Telegramが無料なのに、なぜWhatsAppは従量課金なのですか?
WhatsApp Business APIはMetaが運営し、ビジネスメッセージを従量課金で収益化しているためです。Telegramのbot APIは従量課金がありません。トレードオフはリーチです。WhatsAppは世界30億人で、多くの市場で最も使われています。多くの事業者にとって、WhatsAppの大きな利用者基盤が従量課金を正当化します。
WhatsAppの超過料金を避けるには?
AIエージェントを「こちらから送る販促」ではなく「届いた問い合わせへの応答」に集中させることです。お客様起点の応対は24時間以内なら無料です。つまり、営業時間外の問い合わせ対応というAIの主用途では、WhatsApp料金は最小限です。高いのは、ほとんどの中小企業がたまにしか送らない販促テンプレートです。

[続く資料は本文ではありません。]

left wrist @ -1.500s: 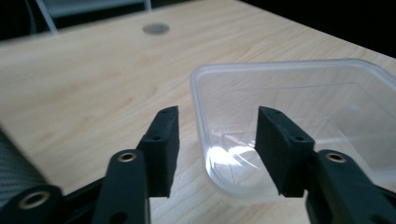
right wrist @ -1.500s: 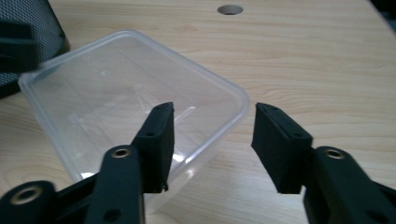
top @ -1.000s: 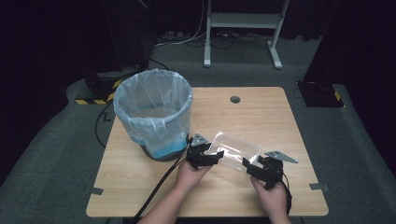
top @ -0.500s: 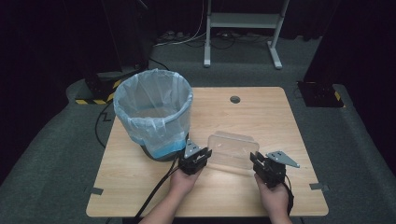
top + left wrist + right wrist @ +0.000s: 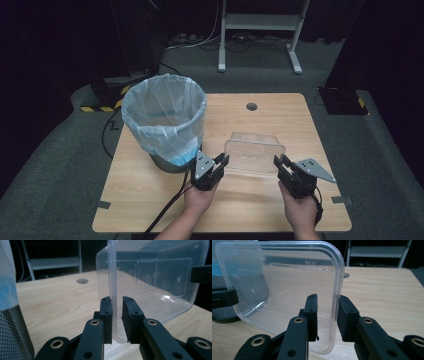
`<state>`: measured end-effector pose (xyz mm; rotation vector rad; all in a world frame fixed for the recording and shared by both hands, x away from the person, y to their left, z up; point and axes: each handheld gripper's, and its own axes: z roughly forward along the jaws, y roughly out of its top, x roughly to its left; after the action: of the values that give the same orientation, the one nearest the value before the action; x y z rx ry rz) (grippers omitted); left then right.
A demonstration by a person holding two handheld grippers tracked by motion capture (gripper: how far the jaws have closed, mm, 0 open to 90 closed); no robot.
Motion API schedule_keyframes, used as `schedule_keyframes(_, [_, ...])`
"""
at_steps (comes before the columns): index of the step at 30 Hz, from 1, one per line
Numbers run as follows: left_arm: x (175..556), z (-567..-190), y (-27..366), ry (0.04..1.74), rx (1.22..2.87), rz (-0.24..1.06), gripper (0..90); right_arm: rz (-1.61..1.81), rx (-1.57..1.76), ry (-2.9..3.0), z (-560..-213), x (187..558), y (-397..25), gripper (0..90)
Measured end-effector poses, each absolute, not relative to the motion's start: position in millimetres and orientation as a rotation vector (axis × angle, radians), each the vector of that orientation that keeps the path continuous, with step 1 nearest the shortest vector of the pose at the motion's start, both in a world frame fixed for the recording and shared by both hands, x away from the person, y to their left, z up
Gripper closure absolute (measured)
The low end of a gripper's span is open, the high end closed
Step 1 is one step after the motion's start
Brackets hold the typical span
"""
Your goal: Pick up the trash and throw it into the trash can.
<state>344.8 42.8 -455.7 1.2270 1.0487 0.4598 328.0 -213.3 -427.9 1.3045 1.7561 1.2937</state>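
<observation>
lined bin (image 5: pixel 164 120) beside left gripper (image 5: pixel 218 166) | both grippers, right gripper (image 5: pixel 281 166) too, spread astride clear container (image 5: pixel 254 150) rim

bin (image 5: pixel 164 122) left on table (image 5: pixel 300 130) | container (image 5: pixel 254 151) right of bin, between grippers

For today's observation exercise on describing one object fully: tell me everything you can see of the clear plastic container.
The clear plastic container is a shallow, see-through rectangular tub with rounded corners, a thickened rim and a raised code moulded into its base. It looks empty. It sits over the wooden table, right of the lined bin, with each short-end rim between the jaws of a hand-held gripper: the left hand-held gripper and the right hand-held gripper.
</observation>
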Motion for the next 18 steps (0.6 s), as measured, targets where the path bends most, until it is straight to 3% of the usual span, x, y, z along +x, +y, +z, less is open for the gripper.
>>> schedule_keyframes(18, [331.7, -378.3, 43.2, 0.959, 1.110, 0.582, 77.4, 1.408, 1.165, 1.642, -366.0, 321.1, -211.0, 71.1])
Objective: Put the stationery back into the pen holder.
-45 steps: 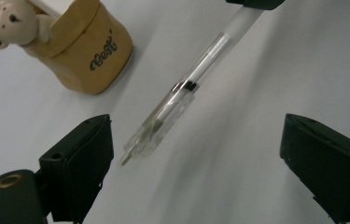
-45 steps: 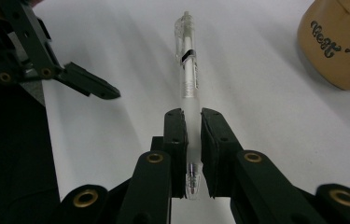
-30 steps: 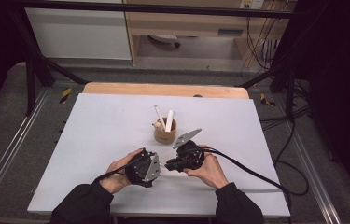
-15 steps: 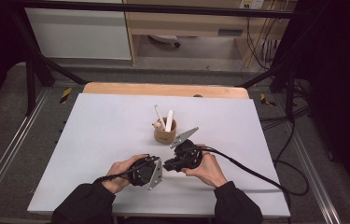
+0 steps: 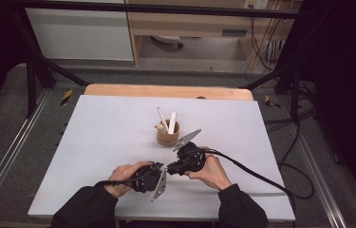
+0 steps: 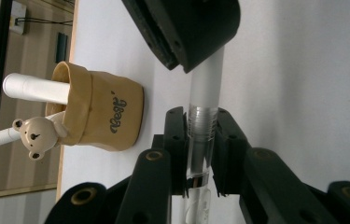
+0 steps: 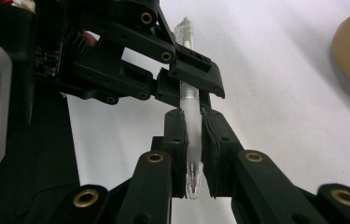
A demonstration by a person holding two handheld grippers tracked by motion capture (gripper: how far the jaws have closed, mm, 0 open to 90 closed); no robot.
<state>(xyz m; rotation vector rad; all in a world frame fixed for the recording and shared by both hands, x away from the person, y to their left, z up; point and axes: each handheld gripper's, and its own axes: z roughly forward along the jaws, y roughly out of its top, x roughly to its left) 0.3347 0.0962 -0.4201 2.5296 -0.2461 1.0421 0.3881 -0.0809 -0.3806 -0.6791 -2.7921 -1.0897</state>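
Between both tongs, clear pen [image 7: 190, 105], left tongs [image 6: 201, 154] and right tongs [image 7: 192, 154] pinching it

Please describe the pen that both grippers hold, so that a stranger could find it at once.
On the white table, look near the front edge, below the tan cup. Between the left gripper and the right gripper is a clear frosted pen, clamped by both. Unlike the white pens in the cup, it is translucent.

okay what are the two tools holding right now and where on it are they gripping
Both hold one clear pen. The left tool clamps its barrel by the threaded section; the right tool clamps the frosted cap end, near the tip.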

成果課金(解決1件$0.99)は定額より安いですか?
通数次第です。月50件未満なら、Intercomの方式(基本$29+成果約$50=約$79/月)は定額プランと同程度です。月200件を超えると割高になり($29+$198=$227/月)、Omago Plus($99で8,000通)やrespond.io Starter($79)のような定額が有利です。成長中の事業者には、定額の方が予測しやすくなります。
毎週の保守にどれくらい時間がかかりますか?
週15〜30分を見込んでください。AIが人へ回した会話の確認、変わった事業情報(料金・営業時間・空き状況)の更新、よく来る質問に応じた会話フローの微調整が含まれます。初期設定はもう少しかかります(複雑さに応じて1〜4時間)が、日々の保守は最小限です。
出典: WhatsApp Business Platform Pricing(2025〜2026更新)、ManyChat Pricing、respond.io Pricing、Tidio Pricing、Intercom Pricing、Meta/Kantar State of Business Messaging 2026、Harvard Business Review: The Short Life of Online Sales Leads。